2. Después de pentecostés desempeñan los apóstoles esta misión de enseñanza, no en su propio nombre, sino “en nombre de Jesús” (Hech 4. 18; 5,28), cuyos actos y palabras refieren cubriéndose siempre con su autoridad. Como Jesús, enseñan en el templo (Hech 5,21), en la sinagoga (Hech 13,14...), en las casas particulares (Hech 5,42). El objeto de esta enseñanza es ante todo la proclamación del mensaje de salvación. Jesús, Mesías e Hijo de Dios, colma la espera de Israel; su muerte y su resurrección son el cumplimiento de las Escrituras; hay que convertirse y creer en él para recibir el Espíritu prometido y librarse del juicio (cf. discurso de los Hechos). Catequesis elemental que quiere conducir a los hombres a la fe (cf. Hech 2.22-40): después del bautismo se completa con una enseñanza más profundizada, a la que se muestran asiduos los primeros cristianos (Hech 2,42). Entre los oyentes de fuera, algunos se extrañan de su novedad (cf. Hech 17,19s); las autoridades judías se preocupan sobre todo por su éxito y tratan de prohibirla a hombres que no han recibido una formación normal de escribas (Hech 4,13; cf. 5,28). En vano; la enseñanza, después de extenderse por Judea, es llevada a multitudes considerables en todo el mundo griego. Se identifica con la palabra (Hech 18.1 l ), con el testimonio, con el  Evangelio. Si halla el camino de los corazones, es porque la fuerza del Espíritu la acompaña (cf. Hech 2,17ss), del Espíritu, cuya unción habita en los cristianos y los instruye de todo (Jn 2,27).
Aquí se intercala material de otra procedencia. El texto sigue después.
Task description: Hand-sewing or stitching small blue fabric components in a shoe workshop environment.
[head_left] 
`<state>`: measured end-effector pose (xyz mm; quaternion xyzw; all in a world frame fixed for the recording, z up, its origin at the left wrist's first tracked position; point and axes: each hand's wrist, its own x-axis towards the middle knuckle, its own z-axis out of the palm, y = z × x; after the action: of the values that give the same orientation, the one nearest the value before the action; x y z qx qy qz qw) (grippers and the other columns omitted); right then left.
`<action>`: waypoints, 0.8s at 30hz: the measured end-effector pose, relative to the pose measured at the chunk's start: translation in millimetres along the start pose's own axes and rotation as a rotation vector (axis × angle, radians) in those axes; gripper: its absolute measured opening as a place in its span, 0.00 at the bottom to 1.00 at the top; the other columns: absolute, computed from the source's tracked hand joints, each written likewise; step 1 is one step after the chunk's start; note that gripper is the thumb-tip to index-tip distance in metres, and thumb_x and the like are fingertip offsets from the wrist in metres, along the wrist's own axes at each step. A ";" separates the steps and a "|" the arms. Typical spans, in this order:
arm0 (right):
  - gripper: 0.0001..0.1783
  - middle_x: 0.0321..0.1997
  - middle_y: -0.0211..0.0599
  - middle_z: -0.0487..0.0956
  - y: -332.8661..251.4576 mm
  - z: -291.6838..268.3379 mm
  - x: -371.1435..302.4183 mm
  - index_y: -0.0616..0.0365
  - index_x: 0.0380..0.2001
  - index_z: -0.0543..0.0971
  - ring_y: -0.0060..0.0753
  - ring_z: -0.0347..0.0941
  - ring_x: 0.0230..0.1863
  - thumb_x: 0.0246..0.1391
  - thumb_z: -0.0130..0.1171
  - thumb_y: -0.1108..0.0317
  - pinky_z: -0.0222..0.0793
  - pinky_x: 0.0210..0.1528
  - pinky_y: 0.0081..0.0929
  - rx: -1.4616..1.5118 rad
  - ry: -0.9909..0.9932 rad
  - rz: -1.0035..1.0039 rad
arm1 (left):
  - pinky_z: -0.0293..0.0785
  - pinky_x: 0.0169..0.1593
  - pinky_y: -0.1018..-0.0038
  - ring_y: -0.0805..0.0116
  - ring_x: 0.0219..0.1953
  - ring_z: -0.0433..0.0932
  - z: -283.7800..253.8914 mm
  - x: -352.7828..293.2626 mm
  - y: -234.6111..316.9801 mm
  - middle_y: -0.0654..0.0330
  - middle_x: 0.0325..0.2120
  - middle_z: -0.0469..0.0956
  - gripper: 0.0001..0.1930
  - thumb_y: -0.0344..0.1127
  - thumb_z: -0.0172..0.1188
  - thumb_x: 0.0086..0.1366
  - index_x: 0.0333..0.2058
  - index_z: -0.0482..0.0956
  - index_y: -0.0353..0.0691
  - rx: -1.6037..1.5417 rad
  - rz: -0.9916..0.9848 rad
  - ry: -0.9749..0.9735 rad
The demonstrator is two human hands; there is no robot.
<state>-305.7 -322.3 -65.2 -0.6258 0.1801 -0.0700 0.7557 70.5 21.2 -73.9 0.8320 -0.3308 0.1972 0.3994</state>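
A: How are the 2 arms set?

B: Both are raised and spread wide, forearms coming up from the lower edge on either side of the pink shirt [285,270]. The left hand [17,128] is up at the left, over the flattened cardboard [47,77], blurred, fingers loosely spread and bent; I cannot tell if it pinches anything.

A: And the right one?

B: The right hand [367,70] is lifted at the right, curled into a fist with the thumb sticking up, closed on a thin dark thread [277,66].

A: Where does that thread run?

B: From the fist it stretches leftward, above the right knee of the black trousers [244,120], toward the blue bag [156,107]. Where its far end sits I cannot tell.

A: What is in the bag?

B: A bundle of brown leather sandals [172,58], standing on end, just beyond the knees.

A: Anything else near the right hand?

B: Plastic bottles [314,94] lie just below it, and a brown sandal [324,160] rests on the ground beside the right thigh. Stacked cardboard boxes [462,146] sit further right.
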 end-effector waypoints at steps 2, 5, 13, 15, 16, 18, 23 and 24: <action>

3. Por otra parte, el mismo Espíritu, con sus carismas (cf. 1Cor 12, 8.29) hace surgir en la Iglesia junto con los apóstoles a otros docentes que los ayudan en su función de evangelización: los didáskaloi, catequistas encargados de fijar y de desarrollar para las jóvenes comunidades el contenido del Evangelio (Hech 13,1; Ef 4,11). Al mismo tiempo se constituye un cuerpo de doctrina que es la regla de la fe (cf. Rom 6,17). En la época de las epístolas pastorales ha tomado ya forma tradicional (1Tim 4.13.16; 5,17; 6,lss). Mientras la fe se ve amenazada por enseñanzas erróneas o fútiles (Rom 16, 17; Ef 4,3.14; 1Tim 1,3; 6,3; Ap 2,14s.24) propagadas por falsos doctores (2Tim 4,3; 2Pe 2,1), la conservación y la transmisión de este depósito auténtico es una de las preocupaciones esenciales de los pastores.